着がえを終えて出てくると、すでに井上君が店の外で待っていた。
「いや、俺も今来たところだから大丈夫さ。」
「そう?それじゃ帰ろうか?」
「・・・うん。帰るか・・。」
2人で並んで繁華街を歩きながら井上君が話しかけてきた。
「どうだった?久しぶりの出勤は?」
「うん、最初は久しぶりだったから緊張したけど・・・でもその適度な緊張感が良かったのかな?いきなり眠くなってしまう事が無かったから。」
「ああ・・・それだね?加藤さん・・事故の後、突然強烈な眠気が襲って来て・・。」
「うん、そう。それで眠っちゃうの。下手したら4~5時間目が覚めない。」
「ええっ?!そ、そうなの・・・?!そこまでとは知らなかった・・・。」
井上君は呆然とした顔で私を見た。
「でも、その治療薬の薬を飲んでいるから多分大丈夫だよ。もっともまだ薬飲み始めたばかりなんだけどね・・・。それに定期的にカフェインを取っているし。」
「そう言えば今日はしょっちゅうコーヒーを飲んでいたけど・・それって眠気防止の為だったんだ?」
「うん。そうだよ。実はね、今日帰りに地元の駅でコーヒー豆を買って挽いてもらおうかと思っているんだ。カフェインが濃い豆が売ってるらしいから。」
「ふ~ん・・そうなのか・・。あ、あのさ・・。」
井上君が何か言いかけた時、突然私のスマホに着信が入って来た。
「あ、ごめんね。電話出てもいい?」
「うん。いいよ。」
ショルダーバッグからスマホを取り出すと着信相手は川口さんからだった。
「もしもし?」
『あ、もしもし?もう仕事終わったんだよね?』
「うん、そうだよ。あのね、今職場の人と一緒に帰っている所だから・・・また後で電話入れるね。」
『あ、そうなんだ。分った。電話・・・待ってるよ。』
「うん、それじゃあね。」
プツッ
電話を切って井上君を見た。
「ごめんね。話の途中だったのに・・・。え?ど、どうかしたの?」
井上君は呆然とした顔で私を見つめていた。
「加藤さん・・今の電話の相手って・・・?」
「あ、隣のマンションに住んでいる人だよ。友達なの。」
「友達って・・・ひょっとして男?」
「え?何でわかったの?!」
「や、やっぱり・・・!」
井上君は何故かショックを受けた顔をしている。
「仲・・・随分いいんだね。」
「う、うん。そうだね・・。でもどうして男の人からの電話って分ったの?」
「勘だよ。」
「勘・・・?」
「うん・・・女友達なら俺がいてもそのまま話をするかなと思って・・。」
「あ・・。」
確かに言われてみればそうかもしれない。
「それにすぐ電話を切ったって事は・・。何か訳アリとか?」
「そんな!訳なんか別にないよ!だって井上君と一緒に帰っているのに・・電話で話していたら・・悪いでしょう?」
それにしてもどうしたんだろう?随分追及して聞いて来るけど・・私の知る井上君はもっとあっさりした人だったのはずなのに・・。
「あ、あのさ・・。本当は今夜・・・一緒に食べて帰ろうかと思っていたんだけど・・無理そうだな。」
「それは・・。」
本当なら気にしないで井上君と食事をして帰っても、何も問題は無いはずだけど・・仮にも私は川口さんに告白されている。そんな状況で井上君と食事をして帰るのはまずい気がした。

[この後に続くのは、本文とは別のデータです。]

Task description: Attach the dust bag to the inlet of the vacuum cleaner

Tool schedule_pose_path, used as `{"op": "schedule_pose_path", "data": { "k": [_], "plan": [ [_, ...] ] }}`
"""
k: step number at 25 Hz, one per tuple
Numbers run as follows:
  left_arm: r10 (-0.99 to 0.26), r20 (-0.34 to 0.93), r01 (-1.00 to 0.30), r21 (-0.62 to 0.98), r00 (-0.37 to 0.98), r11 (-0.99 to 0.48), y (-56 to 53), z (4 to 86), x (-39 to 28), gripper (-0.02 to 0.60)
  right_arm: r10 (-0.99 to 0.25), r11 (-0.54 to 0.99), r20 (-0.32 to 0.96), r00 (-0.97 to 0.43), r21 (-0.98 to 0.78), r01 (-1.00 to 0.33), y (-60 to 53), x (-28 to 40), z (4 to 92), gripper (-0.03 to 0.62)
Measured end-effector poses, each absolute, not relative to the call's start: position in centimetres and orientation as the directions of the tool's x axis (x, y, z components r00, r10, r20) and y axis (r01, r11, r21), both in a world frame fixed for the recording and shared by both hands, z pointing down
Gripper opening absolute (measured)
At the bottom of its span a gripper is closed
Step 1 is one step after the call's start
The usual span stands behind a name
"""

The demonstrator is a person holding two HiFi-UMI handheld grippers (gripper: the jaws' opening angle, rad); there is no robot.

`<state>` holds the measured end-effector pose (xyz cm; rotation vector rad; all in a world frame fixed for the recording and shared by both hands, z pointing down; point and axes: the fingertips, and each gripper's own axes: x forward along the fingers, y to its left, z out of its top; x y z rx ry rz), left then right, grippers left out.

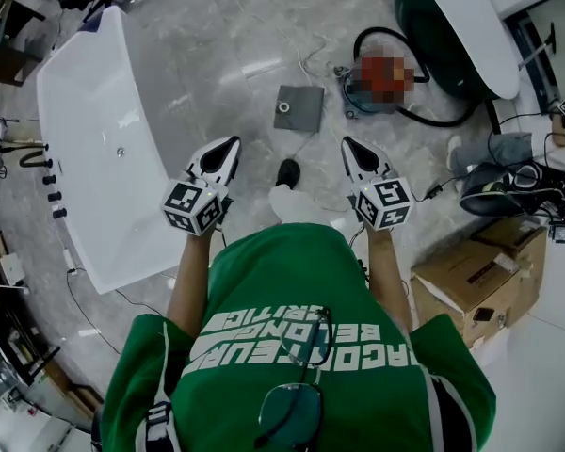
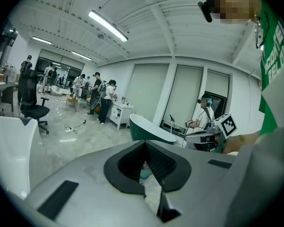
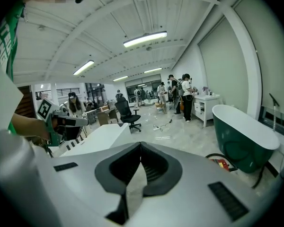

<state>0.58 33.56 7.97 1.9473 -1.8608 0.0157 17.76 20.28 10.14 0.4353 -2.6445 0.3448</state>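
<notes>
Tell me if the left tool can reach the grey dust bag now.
Probably not yet. The left tool, shut, is held out in front of the person, and the dust bag lies flat on the floor farther ahead. Only bare floor lies between; nothing blocks the way.

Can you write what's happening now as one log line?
left gripper: jaws shut, empty | right gripper: jaws shut, empty | dust bag: on floor, unattached | vacuum cleaner: on floor nearby

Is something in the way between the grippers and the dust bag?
Nothing visible: bare floor lies between the left gripper, the right gripper and the dust bag. The person's shoe stands short of it.
</notes>
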Motion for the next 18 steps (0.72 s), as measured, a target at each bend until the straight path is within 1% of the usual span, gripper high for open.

「あ、あのね・・お昼休みに一緒に食事ならいいよ?夜は・・なるべく早く帰って早めに寝なくちゃいけないから・・。」
気付けば私は井上君に弁明していた。
「うん・・そうだよな。大体加藤さんは今日から出勤が始まったばかりだし・・明日も仕事だしね。」
「井上君・・・。」
気付けば、もうそこは駅だった。2人で階段を昇り、駅の改札まで一緒にやってきた。
「それじゃ・・・私、こっちだから。」
井上君とは反対向きのホームを指さしながら言う。
「うん。分ってるよ。」
苦笑しながら私を見る。
「それじゃあまたね。」
「うん。・・また。気を付けてね。」
そして私達は改札で何となく気まずい空気のまま別れた―。